On aimerait pouvoir parler d’autre chose, mais surtout, on aimerait pouvoir vivre autre chose. C’est à ce niveau basique, fondamental de notre volonté de vivre que nous éprouvons aujourd’hui être entravés. C’est là que, au-delà ou en-deça de toutes les théories, nous éprouvons douloureusement que nous sommes des êtres libres: lorsque nous nous sentons prisonniers de ce que l’on ne maîtrise pas. A côté de la lassitude, c’est l’incertitude qui nous pèse sans doute le plus dans cette pandémie qui semble se prolonger indéfiniment. Un peu lorsque, après 42 kilomètres de marathon, la fin de la course est sans cesse reportée d’un nombre indéterminé de kilomètres supplémentaires. Et voilà que nous courons toujours…
En début d’année, on croyait pourtant y être presqu’arrivés. La deuxième vague semblait endiguée, les premiers vaccins étaient administrés, comme une lueur au bout du tunnel qui apparaissait enfin. Et ces dernières semaines, le temps semblait suspendu au plateau des contaminations et hospitalisations qui restait stable, si bien qu’on pensait pouvoir envisager de nouveaux assouplissements en ce début de mois de mars. Espoir déçu par l’évolution à nouveau incertaine des paramètres, alors que la campagne de vaccination prend du retard.
Et pourtant, nous approchons du but.
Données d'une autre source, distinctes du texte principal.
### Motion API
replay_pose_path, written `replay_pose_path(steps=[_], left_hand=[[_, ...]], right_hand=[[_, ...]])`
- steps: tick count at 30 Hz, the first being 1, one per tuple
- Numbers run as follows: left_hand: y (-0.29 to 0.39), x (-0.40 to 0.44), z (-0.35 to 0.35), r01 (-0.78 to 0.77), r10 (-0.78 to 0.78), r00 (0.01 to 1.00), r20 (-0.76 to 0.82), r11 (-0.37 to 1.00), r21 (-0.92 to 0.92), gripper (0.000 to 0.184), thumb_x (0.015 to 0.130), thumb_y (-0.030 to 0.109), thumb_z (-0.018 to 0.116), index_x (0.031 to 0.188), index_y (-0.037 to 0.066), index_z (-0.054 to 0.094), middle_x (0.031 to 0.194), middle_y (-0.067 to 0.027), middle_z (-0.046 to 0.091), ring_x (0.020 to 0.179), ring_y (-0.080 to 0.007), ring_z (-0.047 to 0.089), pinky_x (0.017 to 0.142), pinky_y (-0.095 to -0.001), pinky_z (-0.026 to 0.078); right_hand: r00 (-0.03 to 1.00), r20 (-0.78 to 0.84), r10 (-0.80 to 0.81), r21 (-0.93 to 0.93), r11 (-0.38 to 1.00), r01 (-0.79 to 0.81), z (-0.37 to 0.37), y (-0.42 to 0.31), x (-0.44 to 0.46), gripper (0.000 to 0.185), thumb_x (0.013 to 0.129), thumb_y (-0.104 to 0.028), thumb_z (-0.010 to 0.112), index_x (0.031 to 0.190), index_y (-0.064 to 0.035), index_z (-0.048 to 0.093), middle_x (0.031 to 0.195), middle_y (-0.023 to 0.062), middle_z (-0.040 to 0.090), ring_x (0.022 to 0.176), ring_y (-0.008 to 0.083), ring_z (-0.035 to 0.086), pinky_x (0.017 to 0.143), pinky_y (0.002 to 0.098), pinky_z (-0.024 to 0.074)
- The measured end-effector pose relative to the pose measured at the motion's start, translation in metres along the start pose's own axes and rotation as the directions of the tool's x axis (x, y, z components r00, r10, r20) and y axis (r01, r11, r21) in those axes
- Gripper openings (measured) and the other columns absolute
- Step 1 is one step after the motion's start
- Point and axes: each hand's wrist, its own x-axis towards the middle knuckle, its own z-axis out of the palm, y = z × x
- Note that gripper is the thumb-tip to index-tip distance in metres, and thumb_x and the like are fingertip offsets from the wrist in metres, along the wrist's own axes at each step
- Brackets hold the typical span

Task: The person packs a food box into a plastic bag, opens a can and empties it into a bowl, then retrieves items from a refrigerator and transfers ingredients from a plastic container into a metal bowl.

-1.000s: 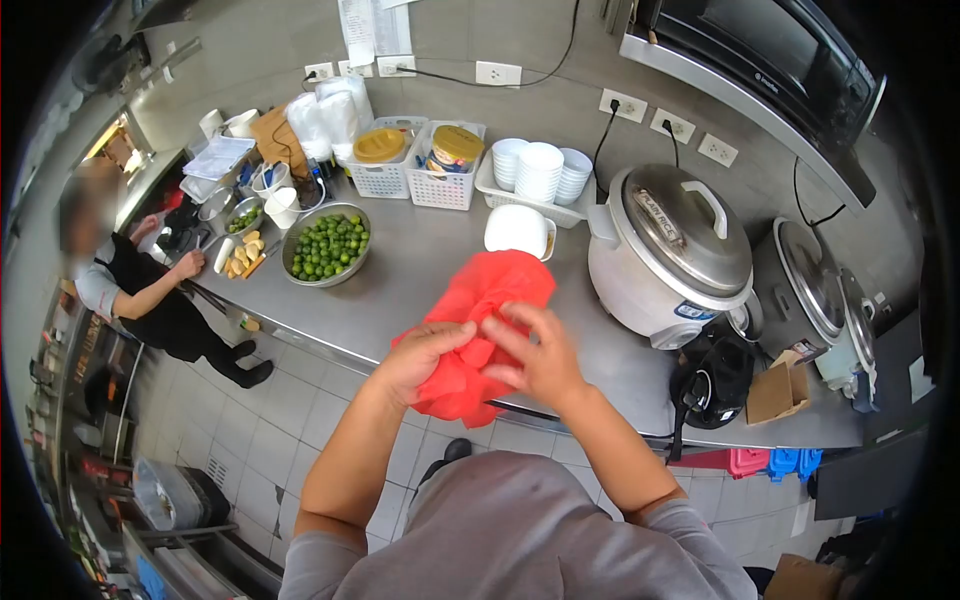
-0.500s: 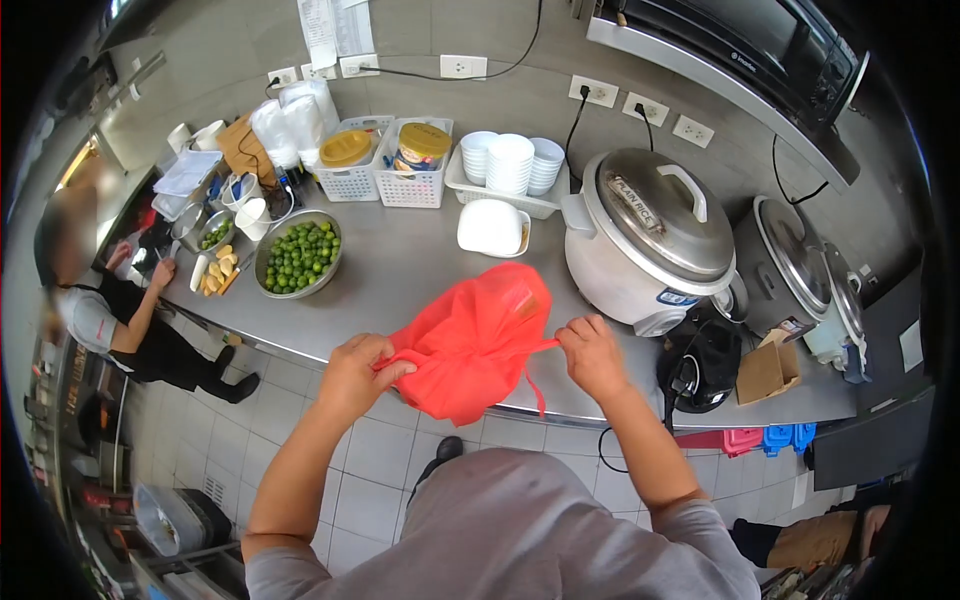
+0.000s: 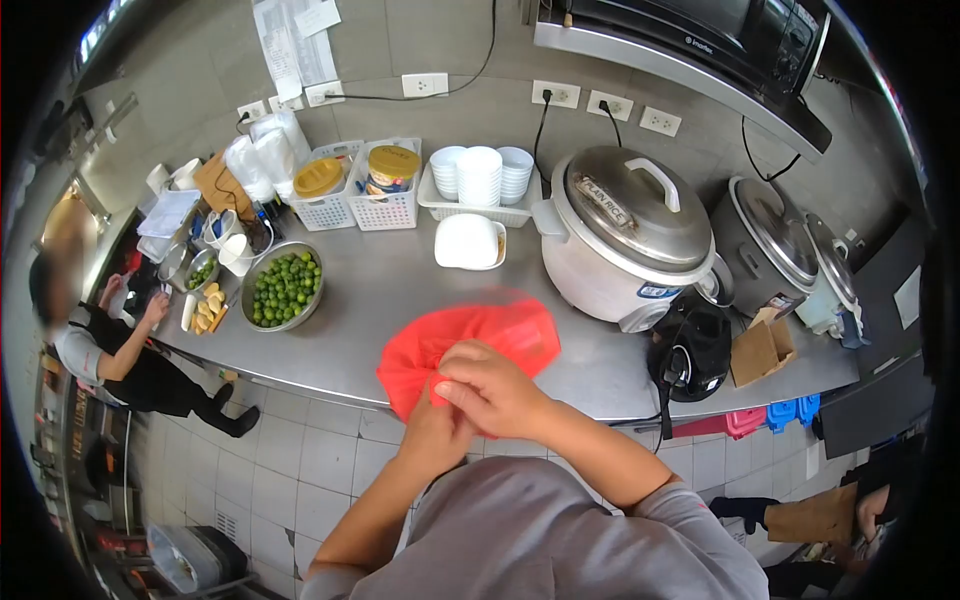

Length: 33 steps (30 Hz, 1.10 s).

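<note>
A red plastic bag (image 3: 522, 335) rests at the front edge of the steel counter, bulging with contents I cannot make out. My left hand (image 3: 432, 438) is closed on the gathered top of the bag, at its near side. Over and against it, my right hand (image 3: 485, 388) is closed too, pinching a bit of red plastic between thumb and fingers. The two hands touch, and they hide most of the bag's top and any knot there.
Behind the bag are a white container (image 3: 468, 242), stacked white bowls (image 3: 480, 178) and a large rice cooker (image 3: 625, 235). Leftward stands a bowl of green citrus (image 3: 283, 288). A black appliance (image 3: 690, 345) sits at right. A co-worker (image 3: 110, 350) works at the far left.
My hands, apart before and pulling the bag's ends outward, have come together at its top. My right hand moved left. The view has shifted slightly.
</note>
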Motion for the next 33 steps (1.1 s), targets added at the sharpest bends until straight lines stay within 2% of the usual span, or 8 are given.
replay_pose_path(steps=[2, 5, 9, 16, 21, 23, 26, 33], left_hand=[[-0.005, 0.009, 0.003, 0.022, -0.077, 0.867, -0.492, 0.993, -0.116, 0.03, 0.099, 0.011, 0.061, 0.126, -0.002, 0.064, 0.125, -0.0216, 0.065, 0.126, -0.0431, 0.056, 0.101, -0.0472, 0.049], [-0.009, 0.015, -0.003, 0.013, 0.085, 0.747, -0.659, 0.99, 0.142, 0.024, 0.102, 0.011, 0.057, 0.119, -0.002, 0.068, 0.121, -0.0229, 0.065, 0.115, -0.0431, 0.062, 0.097, -0.0475, 0.05], [-0.014, 0.022, 0.0, 0.019, -0.125, 0.684, -0.718, 0.988, -0.154, 0.023, 0.102, 0.011, 0.057, 0.118, -0.002, 0.068, 0.119, -0.0231, 0.065, 0.108, -0.0424, 0.063, 0.095, -0.0465, 0.051], [-0.012, 0.021, -0.006, 0.054, 0.116, 0.761, -0.638, 0.969, 0.241, 0.031, 0.095, 0.013, 0.065, 0.122, -0.003, 0.065, 0.119, -0.0211, 0.064, 0.11, -0.0399, 0.062, 0.095, -0.0439, 0.052], [0.002, 0.014, -0.005, 0.028, 0.186, 0.757, -0.627, 0.948, 0.316, 0.028, 0.109, 0.02, 0.057, 0.121, -0.003, 0.066, 0.119, -0.0159, 0.065, 0.109, -0.0326, 0.065, 0.095, -0.0422, 0.053], [-0.001, 0.01, -0.002, -0.041, -0.356, 0.665, -0.657, 0.861, -0.507, 0.028, 0.111, 0.02, 0.054, 0.121, -0.004, 0.065, 0.129, -0.0129, 0.064, 0.115, -0.0262, 0.065, 0.098, -0.0376, 0.053], [-0.013, 0.013, -0.011, -0.143, -0.58, 0.695, -0.425, 0.468, -0.872, 0.029, 0.113, 0.019, 0.049, 0.122, -0.003, 0.065, 0.129, -0.011, 0.065, 0.116, -0.0219, 0.064, 0.099, -0.0349, 0.053], [0.003, 0.016, 0.0, -0.065, -0.094, 0.73, -0.677, 0.976, -0.206, 0.028, 0.112, 0.016, 0.051, 0.123, -0.005, 0.067, 0.121, -0.0165, 0.07, 0.116, -0.0224, 0.065, 0.1, -0.0336, 0.051]], right_hand=[[0.993, -0.101, 0.064, 0.479, 0.878, -0.008, 0.015, 0.015, 0.0, 0.022, 0.105, -0.021, 0.063, 0.116, -0.0031, 0.069, 0.111, 0.0105, 0.066, 0.108, 0.0267, 0.063, 0.098, 0.0377, 0.0489], [0.899, -0.015, 0.437, 0.822, 0.517, -0.238, 0.025, 0.022, -0.005, 0.023, 0.108, -0.019, 0.059, 0.118, -0.0009, 0.068, 0.113, 0.0099, 0.066, 0.111, 0.0219, 0.062, 0.1, 0.0351, 0.0471], [0.951, -0.002, 0.308, 0.551, 0.794, -0.256, 0.035, 0.038, -0.003, 0.02, 0.108, -0.016, 0.056, 0.113, -0.0016, 0.068, 0.107, 0.0098, 0.066, 0.104, 0.0225, 0.063, 0.094, 0.0346, 0.0494], [0.838, 0.195, 0.51, 0.369, 0.753, -0.544, 0.009, 0.031, 0.017, 0.014, 0.101, -0.013, 0.064, 0.104, -0.0019, 0.072, 0.091, 0.006, 0.068, 0.086, 0.018, 0.066, 0.078, 0.0343, 0.0512], [0.858, -0.109, 0.503, 0.159, 0.86, -0.484, 0.024, 0.024, 0.013, 0.018, 0.094, -0.022, 0.071, 0.093, -0.0034, 0.074, 0.084, 0.0165, 0.07, 0.078, 0.0333, 0.067, 0.071, 0.0441, 0.0508], [0.831, -0.144, 0.537, 0.294, 0.825, -0.483, 0.033, 0.02, 0.008, 0.019, 0.094, -0.022, 0.071, 0.094, -0.0031, 0.075, 0.084, 0.0159, 0.07, 0.079, 0.0314, 0.067, 0.071, 0.0429, 0.0506], [0.824, -0.19, 0.534, 0.333, 0.825, -0.458, 0.038, 0.016, 0.004, 0.02, 0.095, -0.022, 0.071, 0.093, -0.0025, 0.076, 0.084, 0.0152, 0.071, 0.079, 0.0307, 0.067, 0.071, 0.0422, 0.0506], [0.908, -0.268, 0.323, 0.192, 0.941, -0.279, 0.044, 0.033, 0.007, 0.01, 0.095, -0.014, 0.07, 0.099, -0.0059, 0.075, 0.086, 0.0117, 0.064, 0.083, 0.0314, 0.065, 0.07, 0.0418, 0.05]])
En une année, d’importants acquis ont été engrangés. Une donnée passée presqu’inaperçue peut nous encourager: fin février, la proportion du nombre de personnes de plus de 85 ans décédées du coronavirus était en forte baisse. Il s’agit là d’un des premiers effets observés de la vaccination. Il s’agit maintenant de transformer ce premier essai, et de mettre tout en œuvre pour que la campagne de vaccination puisse démarrer sur une grande échelle dans les prochains jours. Il s’agit là d’un réel défi pour les autorités politiques et sanitaires.
Mais la fin rapide de la pandémie est aussi un défi pour tous les secteurs de la société et pour chaque citoyen(ne) que nous sommes. Irons-nous jusqu’au bout, ou jetterons-nous l’éponge par manque de motivation et de ténacité? Parfois, la liberté ne consiste pas à faire ce qu’on voudrait, mais à décider de tendre vers un objectif, de s’y tenir, et de le reprendre à chaque fois qu’on subit un échec. C’est cela aussi, vivre le Carême, et nous ne sommes pas seuls pour le traverser.